I’m obviously out of my depth when it comes to the inner workings of schedulers and hypervisors. I’d love to hear someone more competent explain if it would be able to connect say 5 Xeon workstations with 100G Infiniband in a mesh topology, equip them with a stripped down version of the FreeBSD or Linux kernel and somehow build a working hypervisor atop that?

Thank you!

**Latency estimates: [ usec = microseconds]
1 Gb Ethernet (copper) = 29 - 100 usec
10 Gb Ethernet (Mellanox ConnectX, fibre) = 12.51 usec
EDR Infiniband = 0.5 usec
DDR InfiniBand = 1.72 usec
QDR InfiniBand = 1.67 usec
Main memory reference: 0.1 usec
Mutex lock/unlock = 0.025 usec
Branch mispredict = 0.005 usec
L1 cache reference = 0.0005 usec

It seems that IB has 3 - 15x the latency of main memory. Still, I’m guessing it might be able to have the local memory of the executing CPU predictively fed with most of what said CPU might request, thereby limiting the number of longest waiting times to a minimum. Or not, I don’t know.

risk · August 8, 2020, 5:42pm

This scale out VM type of thing, has been done more than a decade ago, but it worked like crap in practice, the name of the project escapes me … (also, I’m willing to be there was more than one such project for the same reason you got here).

Basically you log in with any IP, and you run cat /proc/cpuinfo … and you’d see thousands of cores.

I’ve thought about it every once in a while, but the more experience I have with large scale services the more I find this impractical and unlikely to ever become practical for a number of reasons:

a) The $$$ / unit of volume of hardware is going up over time - that means that paying humans to ensure stuff works well on that hardware is easy, issues like lightspeed physics tend to be overcome more easily with sweat equity if you have money to pay for that. It means that funding the project to make such a “software defined server” setup easier, is unlikely to happen.
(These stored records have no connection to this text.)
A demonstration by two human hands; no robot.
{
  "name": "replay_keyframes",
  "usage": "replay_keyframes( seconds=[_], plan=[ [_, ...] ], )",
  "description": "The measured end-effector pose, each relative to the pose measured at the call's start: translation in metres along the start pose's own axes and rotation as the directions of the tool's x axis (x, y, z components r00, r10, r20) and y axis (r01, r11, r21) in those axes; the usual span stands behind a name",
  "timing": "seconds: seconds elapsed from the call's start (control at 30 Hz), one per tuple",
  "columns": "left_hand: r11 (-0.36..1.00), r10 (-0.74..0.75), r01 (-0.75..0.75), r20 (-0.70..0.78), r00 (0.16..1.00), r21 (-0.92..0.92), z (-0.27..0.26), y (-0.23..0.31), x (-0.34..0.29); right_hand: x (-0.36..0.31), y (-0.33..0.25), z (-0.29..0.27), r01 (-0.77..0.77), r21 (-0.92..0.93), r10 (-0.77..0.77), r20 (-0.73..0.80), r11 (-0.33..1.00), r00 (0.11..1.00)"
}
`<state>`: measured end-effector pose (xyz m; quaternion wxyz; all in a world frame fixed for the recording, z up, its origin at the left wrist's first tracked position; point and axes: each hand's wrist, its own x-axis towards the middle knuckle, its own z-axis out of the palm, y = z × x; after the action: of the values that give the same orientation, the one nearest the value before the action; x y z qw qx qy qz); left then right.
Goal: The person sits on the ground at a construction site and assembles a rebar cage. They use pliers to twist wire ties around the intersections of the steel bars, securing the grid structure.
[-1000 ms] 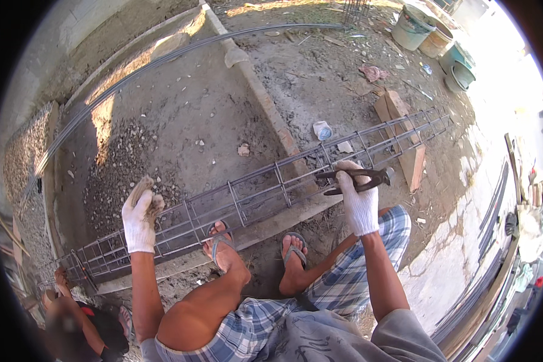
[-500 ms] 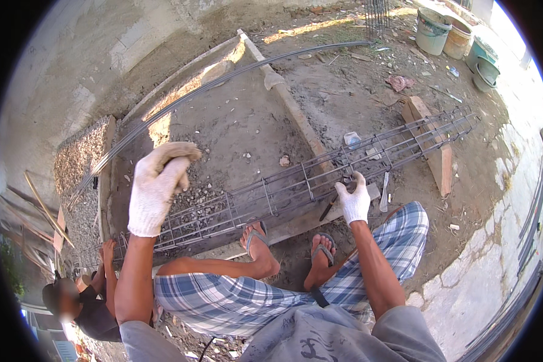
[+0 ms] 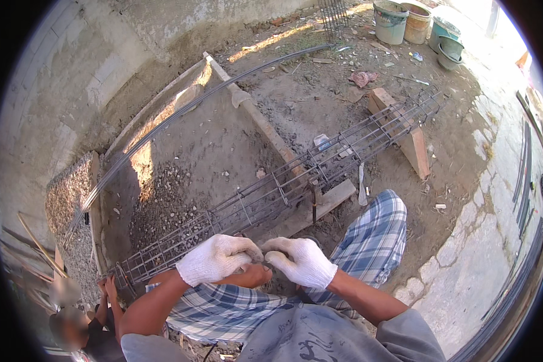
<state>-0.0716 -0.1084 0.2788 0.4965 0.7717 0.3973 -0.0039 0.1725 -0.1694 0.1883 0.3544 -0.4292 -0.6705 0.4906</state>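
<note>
White knitted gloves cover both my hands, which meet in front of my body, just nearer than a long rebar cage (image 3: 282, 188). My left hand (image 3: 218, 258) has its fingers bent together toward the right. Facing it, my right hand (image 3: 300, 260) has curled fingers, the tips nearly touching the left ones. Anything pinched between them is too small or hidden to make out. The cage slants from lower left to upper right. A slim dark-handled tool (image 3: 314, 202) hangs upright at its near side, apart from both hands.
A wooden block (image 3: 413, 151) props the cage's right end; a plank (image 3: 326, 208) lies beneath its middle. Long loose bars (image 3: 163, 123) cross a framed bed of soil. Buckets (image 3: 390, 24) stand far right. Another person's hands (image 3: 107, 288) are at the cage's left end.
My left hand has come down and right from its raised position. My right hand has left the cage and moved down and left to meet it. The view has shifted slightly.
</note>
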Motion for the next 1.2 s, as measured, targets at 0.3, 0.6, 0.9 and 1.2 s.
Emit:
replay_keyframes(
  seconds=[0.3, 0.6, 0.9, 1.2],
  plan=[
    [0.885, -0.015, 0.131, -0.254, 0.967, 0.448, 0.005, 0.003, -0.036, 0.012, 0.007, 0.01, 0.177, -0.63, -0.321, -0.121, 0.756, 0.939],
    [0.933, 0.035, 0.055, -0.242, 0.97, 0.355, -0.002, 0.011, -0.021, 0.006, 0.006, 0.001, -0.103, -0.75, -0.159, -0.269, 0.654, 0.95],
    [0.689, 0.118, 0.106, -0.256, 0.96, 0.717, 0.002, 0.004, -0.027, -0.011, 0.009, -0.018, 0.193, -0.763, -0.162, 0.116, 0.617, 0.98],
    [0.82, 0.099, 0.118, -0.34, 0.935, 0.561, -0.004, 0.002, -0.05, -0.008, -0.011, -0.017, 0.262, -0.58, -0.234, 0.125, 0.771, 0.964]
  ],
)
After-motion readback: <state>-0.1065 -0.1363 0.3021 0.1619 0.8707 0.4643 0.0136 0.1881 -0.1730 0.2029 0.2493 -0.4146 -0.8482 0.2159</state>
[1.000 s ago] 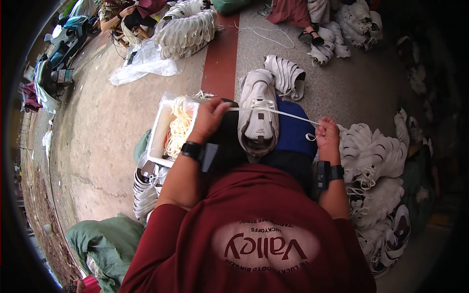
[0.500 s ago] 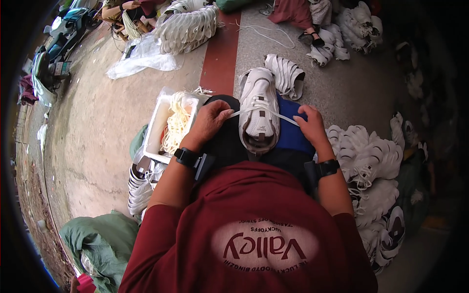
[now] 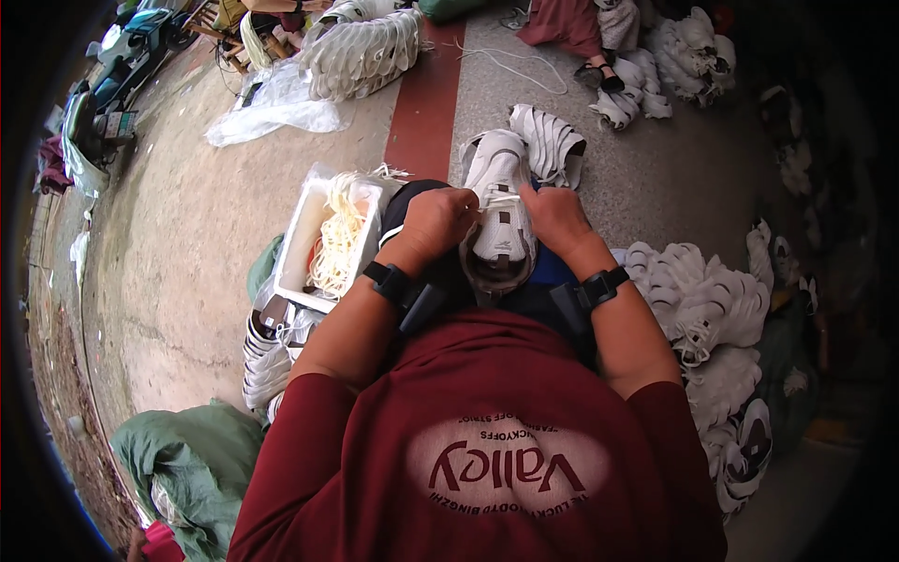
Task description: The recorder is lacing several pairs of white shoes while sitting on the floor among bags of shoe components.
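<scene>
A white sneaker [image 3: 498,239] rests across my lap between my two hands. A pale shoelace [image 3: 502,199] runs over the middle of its tongue. My left hand [image 3: 442,221] is closed at the shoe's left side, its fingertips pinched at the lace. On the opposite side my right hand [image 3: 556,218] is also closed, thumb and finger at the lace near the eyelets. Most of the lace's ends are hidden behind the fingers.
To my left is a white box [image 3: 298,245] of loose cream laces [image 3: 339,245]. Nested white shoe uppers [image 3: 554,145] lie beyond the sneaker. A heap of white uppers [image 3: 702,295] stands at right, a green sack [image 3: 192,468] at lower left. A person's foot [image 3: 604,77] shows ahead.
Both hands have moved inward to the sneaker's sides. The lace, stretched wide between them before, now shows only over the shoe's middle.
</scene>
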The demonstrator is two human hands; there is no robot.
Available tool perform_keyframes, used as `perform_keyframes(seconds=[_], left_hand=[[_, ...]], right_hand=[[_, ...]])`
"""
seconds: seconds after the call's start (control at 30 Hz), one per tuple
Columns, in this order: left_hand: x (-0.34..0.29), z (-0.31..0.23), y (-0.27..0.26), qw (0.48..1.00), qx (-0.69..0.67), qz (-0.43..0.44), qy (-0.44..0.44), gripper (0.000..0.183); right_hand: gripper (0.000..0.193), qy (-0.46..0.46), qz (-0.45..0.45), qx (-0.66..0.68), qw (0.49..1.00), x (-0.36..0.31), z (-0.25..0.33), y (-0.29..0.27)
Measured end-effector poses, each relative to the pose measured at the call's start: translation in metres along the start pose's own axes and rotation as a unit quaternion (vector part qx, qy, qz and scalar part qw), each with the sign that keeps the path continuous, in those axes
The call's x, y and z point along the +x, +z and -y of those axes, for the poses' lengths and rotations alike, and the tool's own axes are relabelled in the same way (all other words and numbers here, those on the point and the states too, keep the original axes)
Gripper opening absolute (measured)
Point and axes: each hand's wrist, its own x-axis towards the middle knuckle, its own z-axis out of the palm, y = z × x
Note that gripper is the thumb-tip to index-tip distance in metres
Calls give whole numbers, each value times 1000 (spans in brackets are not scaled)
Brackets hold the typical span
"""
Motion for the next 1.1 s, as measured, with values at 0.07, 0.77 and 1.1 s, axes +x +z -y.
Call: perform_keyframes(seconds=[0.07,0.77,1.1], left_hand=[[-3,2,4,999,16,-19,40,8],[-70,104,-63,983,-143,-12,-111,2],[-215,208,-200,930,-122,-90,-333,6]], right_hand=[[22,-9,-5,3,1000,-10,3,-4],[14,53,-84,194,976,-91,-50,-9],[12,299,-110,95,943,-253,-198,-113]])
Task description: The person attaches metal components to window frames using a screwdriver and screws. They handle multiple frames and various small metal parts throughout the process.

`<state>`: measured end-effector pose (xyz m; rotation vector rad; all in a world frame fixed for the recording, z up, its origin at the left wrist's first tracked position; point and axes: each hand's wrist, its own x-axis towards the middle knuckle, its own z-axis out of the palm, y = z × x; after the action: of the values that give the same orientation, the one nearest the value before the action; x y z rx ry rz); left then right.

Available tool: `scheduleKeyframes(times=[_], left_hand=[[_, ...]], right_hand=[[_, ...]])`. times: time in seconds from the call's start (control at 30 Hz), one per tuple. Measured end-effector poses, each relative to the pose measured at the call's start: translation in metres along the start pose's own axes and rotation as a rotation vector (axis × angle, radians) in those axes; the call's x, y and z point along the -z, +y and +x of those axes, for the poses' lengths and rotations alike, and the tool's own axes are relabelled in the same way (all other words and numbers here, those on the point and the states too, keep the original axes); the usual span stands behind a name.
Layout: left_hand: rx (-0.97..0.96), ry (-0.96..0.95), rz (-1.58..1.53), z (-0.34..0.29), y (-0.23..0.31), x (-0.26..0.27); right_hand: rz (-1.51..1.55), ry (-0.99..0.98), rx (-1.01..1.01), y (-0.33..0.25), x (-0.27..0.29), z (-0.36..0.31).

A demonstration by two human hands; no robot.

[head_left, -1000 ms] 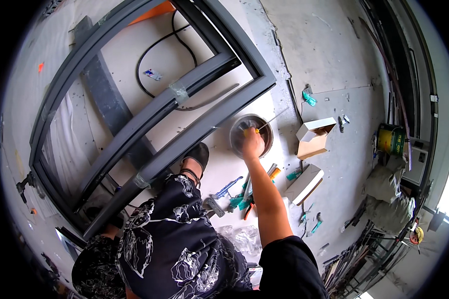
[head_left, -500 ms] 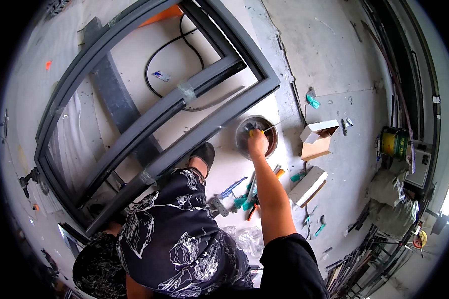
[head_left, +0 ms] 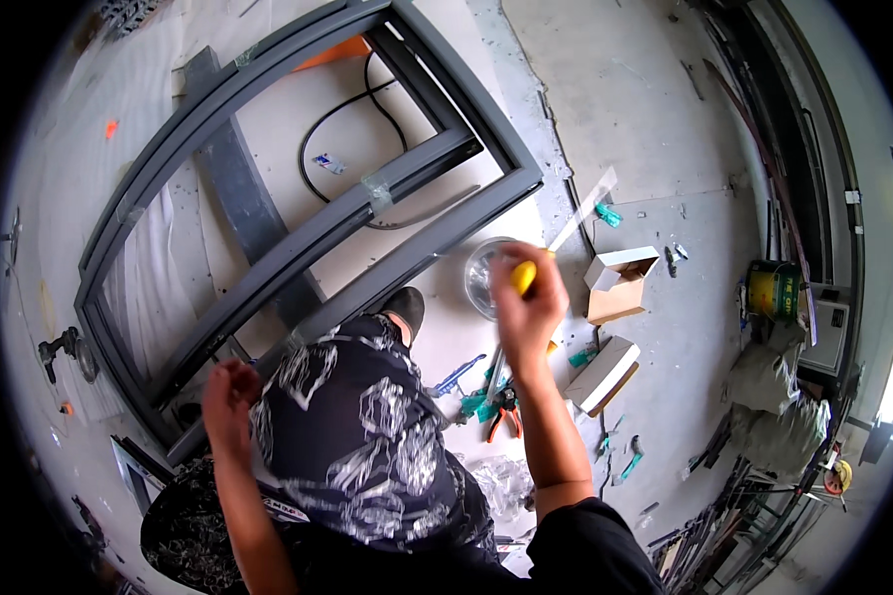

b) computing power per machine in a data center is going up and up and up. Per core/thread hardware is not really improving that much, but compute densities are going up hugely. And with more and more practical use cases for computing being offloaded to machine learning, that’s ridiculously parallelizeable and therefore easy to justify building custom silicon. There’s just less and less useful need for monoliths that can’t be split. Up until a decade ago, you’d be wanting to split an app in order to be able to scale each part of the app on its own machine. These days, you’d want to split an app, because you don’t want to risk taking down a giant part of your production environment every time you release a new version or because you want to test things separately.

The above two things are true, even in “fancy networking environments” (don’t ask me details of how I know, but there’s this company that starts with G that’s been building its own network stuff and experimenting with various apps built on top of custom “remote ram” type of thing that was built on top of custom nics with custom low latency userland/kernel/nic/switches … it might pan out for some use cases).

I think things like kubernetes with perhaps something like criu alongside will continue to dominate the market. Once you get something like istio into the mix, you don’t really need to change the programming style much compared to building an app that runs well on a gpu, or that runs well across all cores on a socket. (It’s all full of callbacks and buffers and queues either way).